Bug 43987

Summary: Downloading using XHR is much slower than before
Product: WebKit Reporter: Behrooz <behrooz.noorizadeh>
Component: JavaScriptCoreAssignee: Gavin Barraclough <barraclough>
Status: RESOLVED FIXED    
Severity: Normal CC: abarth, ademar, ap, barraclough, dave+webkit, dglazkov, emil.zimmermann, eric, ggaren, hausmann, kamaji, kling, nancy.piedra, s.mathur, suresh.voruganti, webkit.review.bot, wellu.makinen
Priority: P1 Keywords: InRadar, Regression
Version: 528+ (Nightly build)   
Hardware: Other   
OS: Linux   
Attachments:
Description Flags
Proposed patch, first stab
barraclough: review-
First cut, switch XHR to use StringBuilder
none
Ooops, ignore the WTF changes from the last patch, probably not how we'd do this!
none
[PART I] Allow fast inspection of intermediate states of a StringBuilder.
oliver: review+
[PART II] Switch XMLHttpRequest, FileReader, and FileReaderSync to use a Stringbuilder oliver: review+

Description Behrooz 2010-08-13 12:06:15 PDT
On a simple test case, I tried to download a 5Mb file using XHR request. The download time on the latest WebKit is much more than the time I tried it a few months ago. Looking into traces, it seems most of the time is spent in string concatenation:

WebCore::ScriptString::operator+=(WebCore::String const&)

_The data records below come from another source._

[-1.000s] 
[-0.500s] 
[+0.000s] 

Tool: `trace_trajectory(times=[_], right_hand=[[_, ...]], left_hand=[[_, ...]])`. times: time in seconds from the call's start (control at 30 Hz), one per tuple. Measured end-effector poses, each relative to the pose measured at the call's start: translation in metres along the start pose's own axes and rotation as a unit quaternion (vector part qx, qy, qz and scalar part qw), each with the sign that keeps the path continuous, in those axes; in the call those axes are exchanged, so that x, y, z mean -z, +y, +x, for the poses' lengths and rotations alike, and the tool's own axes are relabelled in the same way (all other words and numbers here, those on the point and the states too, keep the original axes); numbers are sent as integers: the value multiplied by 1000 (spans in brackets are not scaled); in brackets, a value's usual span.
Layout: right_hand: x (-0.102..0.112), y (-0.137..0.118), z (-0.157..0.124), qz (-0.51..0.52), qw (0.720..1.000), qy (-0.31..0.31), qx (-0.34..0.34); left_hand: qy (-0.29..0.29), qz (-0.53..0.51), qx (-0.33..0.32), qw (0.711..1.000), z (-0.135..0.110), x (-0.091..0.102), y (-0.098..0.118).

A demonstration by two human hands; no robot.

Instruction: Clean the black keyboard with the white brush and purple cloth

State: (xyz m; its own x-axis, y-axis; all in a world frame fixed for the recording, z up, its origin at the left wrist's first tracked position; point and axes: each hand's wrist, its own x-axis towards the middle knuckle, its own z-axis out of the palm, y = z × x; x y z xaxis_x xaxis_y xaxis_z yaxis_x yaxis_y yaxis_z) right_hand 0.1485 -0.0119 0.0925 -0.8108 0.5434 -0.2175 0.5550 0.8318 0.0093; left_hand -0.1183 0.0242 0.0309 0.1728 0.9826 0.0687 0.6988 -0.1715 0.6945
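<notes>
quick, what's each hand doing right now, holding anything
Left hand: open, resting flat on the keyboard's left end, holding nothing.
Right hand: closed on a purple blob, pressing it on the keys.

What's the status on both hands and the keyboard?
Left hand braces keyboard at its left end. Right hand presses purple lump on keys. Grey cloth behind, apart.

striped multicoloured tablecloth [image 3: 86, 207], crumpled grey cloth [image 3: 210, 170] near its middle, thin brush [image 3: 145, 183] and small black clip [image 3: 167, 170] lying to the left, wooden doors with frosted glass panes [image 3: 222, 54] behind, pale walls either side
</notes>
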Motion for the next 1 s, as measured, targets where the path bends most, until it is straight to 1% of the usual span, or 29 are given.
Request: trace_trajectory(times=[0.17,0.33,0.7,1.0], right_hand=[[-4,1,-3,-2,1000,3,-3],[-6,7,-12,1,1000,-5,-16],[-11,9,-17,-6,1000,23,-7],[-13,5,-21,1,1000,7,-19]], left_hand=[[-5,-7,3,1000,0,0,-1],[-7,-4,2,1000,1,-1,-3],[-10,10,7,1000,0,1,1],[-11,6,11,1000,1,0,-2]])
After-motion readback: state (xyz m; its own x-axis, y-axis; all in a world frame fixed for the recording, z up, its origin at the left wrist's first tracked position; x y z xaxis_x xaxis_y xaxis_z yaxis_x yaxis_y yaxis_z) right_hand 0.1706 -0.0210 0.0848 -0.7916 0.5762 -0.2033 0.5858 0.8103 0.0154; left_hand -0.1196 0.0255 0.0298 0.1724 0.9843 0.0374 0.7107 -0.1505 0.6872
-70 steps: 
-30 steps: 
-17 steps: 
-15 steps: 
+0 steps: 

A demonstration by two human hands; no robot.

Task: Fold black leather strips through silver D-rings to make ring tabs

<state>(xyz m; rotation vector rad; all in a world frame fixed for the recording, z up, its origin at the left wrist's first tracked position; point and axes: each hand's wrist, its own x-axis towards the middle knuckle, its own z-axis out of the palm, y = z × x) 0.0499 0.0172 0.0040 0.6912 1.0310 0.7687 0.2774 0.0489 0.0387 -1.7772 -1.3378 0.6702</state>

I think, this issue is introduced since the introduction of the new JS parser. Specifically, JavaScriptCore/wtf/Vector.h has templates for AlignedBuffer with the size of 1 byte to 64 bytes. 64 bytes is too small for downloading big chunks of data. Basically, what is happening is that we keep expanding the vector by only 64 bytes many times and thats why the ScriptString::operator+ is so slow.
Comment 1 Geoffrey Garen 2010-08-16 10:57:18 PDT
(In reply to comment #0)

Thanks for spotting this.

> I think, this issue is introduced since the introduction of the new JS parser. Specifically, JavaScriptCore/wtf/Vector.h has templates for AlignedBuffer with the size of 1 byte to 64 bytes. 64 bytes is too small for downloading big chunks of data. Basically, what is happening is that we keep expanding the vector by only 64 bytes many times and thats why the ScriptString::operator+ is so slow.

I don't think Vector is the problem here. 64 bytes is the initial, inline capacity of the vector, not its growth policy. Vectors use a 1.25X growth policy. See Vector<T, inlineCapacity>::expandCapacity().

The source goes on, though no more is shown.